_TASK ITEM:_ What you return must be the full data, repeated verbatim, with no pictures in it.

_GIVEN MATERIAL:_
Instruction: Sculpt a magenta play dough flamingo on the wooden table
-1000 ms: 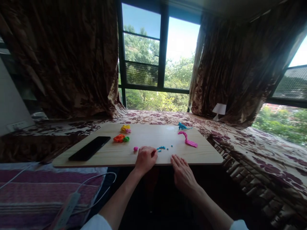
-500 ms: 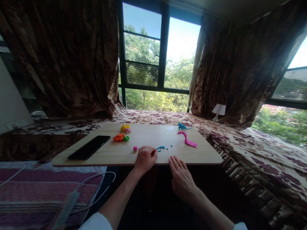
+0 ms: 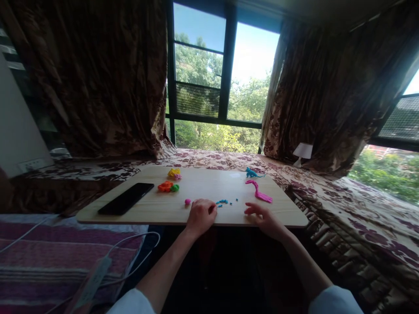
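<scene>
My left hand (image 3: pixel 201 216) rests at the table's near edge with its fingers curled in; whatever they may hold is hidden. Just left of it lies a small pink clay ball (image 3: pixel 187 202). Several tiny blue clay bits (image 3: pixel 223 201) are scattered to its right. My right hand (image 3: pixel 266 219) is over the near edge farther right, fingers apart and nothing visible in them. Beyond that hand lies a flat pink clay shape (image 3: pixel 262 197) with a curved neck. A blue clay animal with a long tail (image 3: pixel 252 172) stands behind it.
The pale wooden table (image 3: pixel 209 181) also bears a black phone (image 3: pixel 127 199), orange clay (image 3: pixel 165 186) with a green lump (image 3: pixel 175 188), and yellow clay (image 3: pixel 173 172). A power strip (image 3: pixel 90 281) with a white cable is at lower left. A small lamp (image 3: pixel 303 151) stands behind on the right.
My right hand has moved right and a little forward, its fingers now spread rather than together. My left hand keeps its place by the blue bits. The whole view has shifted slightly.
</scene>
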The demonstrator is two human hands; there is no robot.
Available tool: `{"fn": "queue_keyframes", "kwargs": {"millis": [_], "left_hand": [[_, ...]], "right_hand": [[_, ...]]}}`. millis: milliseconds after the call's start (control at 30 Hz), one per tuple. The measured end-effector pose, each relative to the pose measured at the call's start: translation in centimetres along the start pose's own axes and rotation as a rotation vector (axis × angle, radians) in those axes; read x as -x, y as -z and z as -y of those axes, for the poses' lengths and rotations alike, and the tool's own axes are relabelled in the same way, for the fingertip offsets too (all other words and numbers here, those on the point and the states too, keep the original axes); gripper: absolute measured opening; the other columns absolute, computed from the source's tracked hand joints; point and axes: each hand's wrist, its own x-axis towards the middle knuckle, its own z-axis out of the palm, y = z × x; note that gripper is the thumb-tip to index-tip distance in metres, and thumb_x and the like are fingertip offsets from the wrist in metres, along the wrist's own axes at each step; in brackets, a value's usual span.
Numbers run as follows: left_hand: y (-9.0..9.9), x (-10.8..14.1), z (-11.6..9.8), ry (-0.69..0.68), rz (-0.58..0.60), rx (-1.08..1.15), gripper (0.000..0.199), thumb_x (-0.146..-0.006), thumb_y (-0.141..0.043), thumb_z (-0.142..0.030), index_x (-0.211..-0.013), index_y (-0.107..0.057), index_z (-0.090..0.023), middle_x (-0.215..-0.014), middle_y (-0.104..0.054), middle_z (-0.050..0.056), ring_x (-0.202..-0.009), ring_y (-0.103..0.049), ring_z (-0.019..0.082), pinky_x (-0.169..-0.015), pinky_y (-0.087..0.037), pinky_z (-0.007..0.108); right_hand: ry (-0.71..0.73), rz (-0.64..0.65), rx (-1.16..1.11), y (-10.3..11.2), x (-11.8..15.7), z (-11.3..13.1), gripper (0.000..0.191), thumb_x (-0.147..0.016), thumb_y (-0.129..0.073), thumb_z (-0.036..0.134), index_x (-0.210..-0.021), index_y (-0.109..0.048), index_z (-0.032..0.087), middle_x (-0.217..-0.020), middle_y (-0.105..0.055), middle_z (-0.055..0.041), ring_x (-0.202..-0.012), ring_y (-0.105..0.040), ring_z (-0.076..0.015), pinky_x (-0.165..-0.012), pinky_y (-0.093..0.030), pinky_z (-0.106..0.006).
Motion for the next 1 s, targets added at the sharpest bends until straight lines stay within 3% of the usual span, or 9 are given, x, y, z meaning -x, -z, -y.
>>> {"fn": "queue_keyframes", "kwargs": {"millis": [233,367,467,633,833,1000], "left_hand": [[0.2,0.0,0.0,-0.006,0.002,-0.002,0.017,-0.077,-0.048,-0.024,-0.072,-0.063,-0.020,-0.071,-0.063,0.003,-0.076,-0.054,0.018,-0.079,-0.035,0.034],[0.2,0.0,0.0,-0.001,0.008,0.022,0.016,-0.077,-0.049,-0.024,-0.073,-0.063,-0.020,-0.071,-0.063,0.003,-0.076,-0.055,0.018,-0.080,-0.036,0.034],[0.2,-0.2,0.3,0.015,-0.001,0.077,0.015,-0.076,-0.050,-0.025,-0.072,-0.064,-0.020,-0.071,-0.063,0.003,-0.076,-0.056,0.018,-0.080,-0.037,0.034],[0.1,-0.8,0.1,0.151,-0.012,0.401,0.016,-0.075,-0.053,-0.030,-0.079,-0.063,-0.019,-0.077,-0.065,0.002,-0.078,-0.058,0.016,-0.077,-0.043,0.030],[-0.4,-1.3,-2.1,0.255,0.126,0.831,0.024,-0.073,-0.056,-0.037,-0.080,-0.064,-0.016,-0.079,-0.068,0.004,-0.079,-0.061,0.017,-0.077,-0.046,0.028],[-0.4,-1.5,-2.8,0.334,0.192,0.988,0.027,-0.068,-0.061,-0.035,-0.085,-0.065,-0.014,-0.085,-0.068,0.006,-0.083,-0.061,0.018,-0.079,-0.045,0.028]], "right_hand": [[0.045,-0.093,-0.076,-2.0,-4.0,0.5,0.055,-0.062,-0.036,0.000,-0.112,-0.054,0.016,-0.102,-0.064,-0.0059,-0.095,-0.059,-0.0156,-0.086,-0.045,-0.032],[0.069,0.001,-0.127,-3.6,-5.9,0.9,0.048,-0.065,-0.036,0.002,-0.105,-0.057,0.015,-0.089,-0.067,-0.0042,-0.080,-0.063,-0.0128,-0.077,-0.049,-0.028],[0.031,-0.040,-0.097,-4.0,-6.7,1.1,0.047,-0.064,-0.038,0.001,-0.103,-0.059,0.015,-0.090,-0.067,-0.0047,-0.083,-0.063,-0.0134,-0.079,-0.049,-0.029],[0.106,-0.149,-0.170,-3.6,-5.6,2.3,0.035,-0.071,-0.042,0.006,-0.099,-0.059,0.016,-0.094,-0.064,-0.0060,-0.078,-0.062,-0.0135,-0.073,-0.050,-0.028],[0.188,-0.204,-0.216,-4.4,-3.6,5.4,0.021,-0.075,-0.053,0.019,-0.094,-0.062,0.017,-0.087,-0.063,-0.0047,-0.073,-0.060,-0.0128,-0.067,-0.050,-0.025],[0.175,-0.302,-0.158,-4.7,-3.8,5.0,0.014,-0.076,-0.055,0.019,-0.086,-0.065,0.018,-0.077,-0.061,-0.0029,-0.069,-0.058,-0.0132,-0.064,-0.048,-0.024]]}}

_FINISHED EXERCISE:_
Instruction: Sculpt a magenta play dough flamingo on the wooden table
-1000 ms: 
-500 ms: 
+0 ms: 
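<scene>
My left hand (image 3: pixel 201 216) rests at the table's near edge with its fingers curled in; whatever they may hold is hidden. Just left of it lies a small pink clay ball (image 3: pixel 187 202). Several tiny blue clay bits (image 3: pixel 223 201) are scattered to its right. My right hand (image 3: pixel 266 219) is over the near edge farther right, fingers apart and nothing visible in them. Beyond that hand lies a flat pink clay shape (image 3: pixel 262 197) with a curved neck. A blue clay animal with a long tail (image 3: pixel 252 172) stands behind it.
The pale wooden table (image 3: pixel 209 181) also bears a black phone (image 3: pixel 127 199), orange clay (image 3: pixel 165 186) with a green lump (image 3: pixel 175 188), and yellow clay (image 3: pixel 173 172). A power strip (image 3: pixel 90 281) with a white cable is at lower left. A small lamp (image 3: pixel 303 151) stands behind on the right.
My right hand has moved right and a little forward, its fingers now spread rather than together. My left hand keeps its place by the blue bits. The whole view has shifted slightly.
</scene>
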The demonstrator is two human hands; there is no robot.
Available tool: `{"fn": "queue_keyframes", "kwargs": {"millis": [_], "left_hand": [[_, ...]], "right_hand": [[_, ...]]}}`. millis: milliseconds after the call's start (control at 30 Hz), one per tuple. The measured end-effector pose, each relative to the pose measured at the call's start: translation in centimetres along the start pose's own axes and rotation as a rotation vector (axis × angle, radians) in those axes; read x as -x, y as -z and z as -y of those axes, for the poses' lengths and rotations alike, and the tool's own axes are relabelled in the same way, for the fingertip offsets too (all other words and numbers here, those on the point and the states too, keep the original axes); gripper: absolute measured opening; the other columns absolute, computed from the source's tracked hand joints; point and axes: each hand's wrist, its own x-axis towards the middle knuckle, its own z-axis out of the palm, y = z × x; note that gripper is the thumb-tip to index-tip distance in metres, and thumb_x and the like are fingertip offsets from the wrist in metres, along the wrist's own axes at each step; in brackets, a value's usual span.
Numbers run as follows: left_hand: y (-9.0..9.9), x (-10.8..14.1), z (-11.6..9.8), ry (-0.69..0.68), rz (-0.58..0.60), rx (-1.08..1.15), gripper (0.000..0.199), thumb_x (-0.146..-0.006), thumb_y (-0.141..0.043), thumb_z (-0.142..0.030), index_x (-0.211..-0.013), index_y (-0.107..0.057), index_z (-0.090..0.023), middle_x (-0.215..-0.014), middle_y (-0.104..0.054), middle_z (-0.050..0.056), ring_x (-0.202..-0.009), ring_y (-0.103..0.049), ring_z (-0.019..0.082), pinky_x (-0.169..-0.015), pinky_y (-0.087..0.037), pinky_z (-0.007..0.108); right_hand: ry (-0.71..0.73), rz (-0.64..0.65), rx (-1.16..1.11), y (-10.3..11.2), x (-11.8..15.7), z (-11.3..13.1), gripper (0.000..0.191), thumb_x (-0.147..0.016), thumb_y (-0.129..0.073), thumb_z (-0.036..0.134), index_x (-0.210..-0.021), index_y (-0.109..0.048), index_z (-0.032..0.087), middle_x (-0.217..-0.020), middle_y (-0.105..0.055), middle_z (-0.055..0.041), ring_x (-0.202..-0.012), ring_y (-0.105..0.040), ring_z (-0.076..0.015), pinky_x (-0.165..-0.012), pinky_y (-0.093..0.030), pinky_z (-0.106..0.006).
Motion for the next 1 s, targets added at the sharpest bends until straight lines stay within 3% of the usual span, or 9 are given, x, y, z meaning -x, -z, -y.
>>> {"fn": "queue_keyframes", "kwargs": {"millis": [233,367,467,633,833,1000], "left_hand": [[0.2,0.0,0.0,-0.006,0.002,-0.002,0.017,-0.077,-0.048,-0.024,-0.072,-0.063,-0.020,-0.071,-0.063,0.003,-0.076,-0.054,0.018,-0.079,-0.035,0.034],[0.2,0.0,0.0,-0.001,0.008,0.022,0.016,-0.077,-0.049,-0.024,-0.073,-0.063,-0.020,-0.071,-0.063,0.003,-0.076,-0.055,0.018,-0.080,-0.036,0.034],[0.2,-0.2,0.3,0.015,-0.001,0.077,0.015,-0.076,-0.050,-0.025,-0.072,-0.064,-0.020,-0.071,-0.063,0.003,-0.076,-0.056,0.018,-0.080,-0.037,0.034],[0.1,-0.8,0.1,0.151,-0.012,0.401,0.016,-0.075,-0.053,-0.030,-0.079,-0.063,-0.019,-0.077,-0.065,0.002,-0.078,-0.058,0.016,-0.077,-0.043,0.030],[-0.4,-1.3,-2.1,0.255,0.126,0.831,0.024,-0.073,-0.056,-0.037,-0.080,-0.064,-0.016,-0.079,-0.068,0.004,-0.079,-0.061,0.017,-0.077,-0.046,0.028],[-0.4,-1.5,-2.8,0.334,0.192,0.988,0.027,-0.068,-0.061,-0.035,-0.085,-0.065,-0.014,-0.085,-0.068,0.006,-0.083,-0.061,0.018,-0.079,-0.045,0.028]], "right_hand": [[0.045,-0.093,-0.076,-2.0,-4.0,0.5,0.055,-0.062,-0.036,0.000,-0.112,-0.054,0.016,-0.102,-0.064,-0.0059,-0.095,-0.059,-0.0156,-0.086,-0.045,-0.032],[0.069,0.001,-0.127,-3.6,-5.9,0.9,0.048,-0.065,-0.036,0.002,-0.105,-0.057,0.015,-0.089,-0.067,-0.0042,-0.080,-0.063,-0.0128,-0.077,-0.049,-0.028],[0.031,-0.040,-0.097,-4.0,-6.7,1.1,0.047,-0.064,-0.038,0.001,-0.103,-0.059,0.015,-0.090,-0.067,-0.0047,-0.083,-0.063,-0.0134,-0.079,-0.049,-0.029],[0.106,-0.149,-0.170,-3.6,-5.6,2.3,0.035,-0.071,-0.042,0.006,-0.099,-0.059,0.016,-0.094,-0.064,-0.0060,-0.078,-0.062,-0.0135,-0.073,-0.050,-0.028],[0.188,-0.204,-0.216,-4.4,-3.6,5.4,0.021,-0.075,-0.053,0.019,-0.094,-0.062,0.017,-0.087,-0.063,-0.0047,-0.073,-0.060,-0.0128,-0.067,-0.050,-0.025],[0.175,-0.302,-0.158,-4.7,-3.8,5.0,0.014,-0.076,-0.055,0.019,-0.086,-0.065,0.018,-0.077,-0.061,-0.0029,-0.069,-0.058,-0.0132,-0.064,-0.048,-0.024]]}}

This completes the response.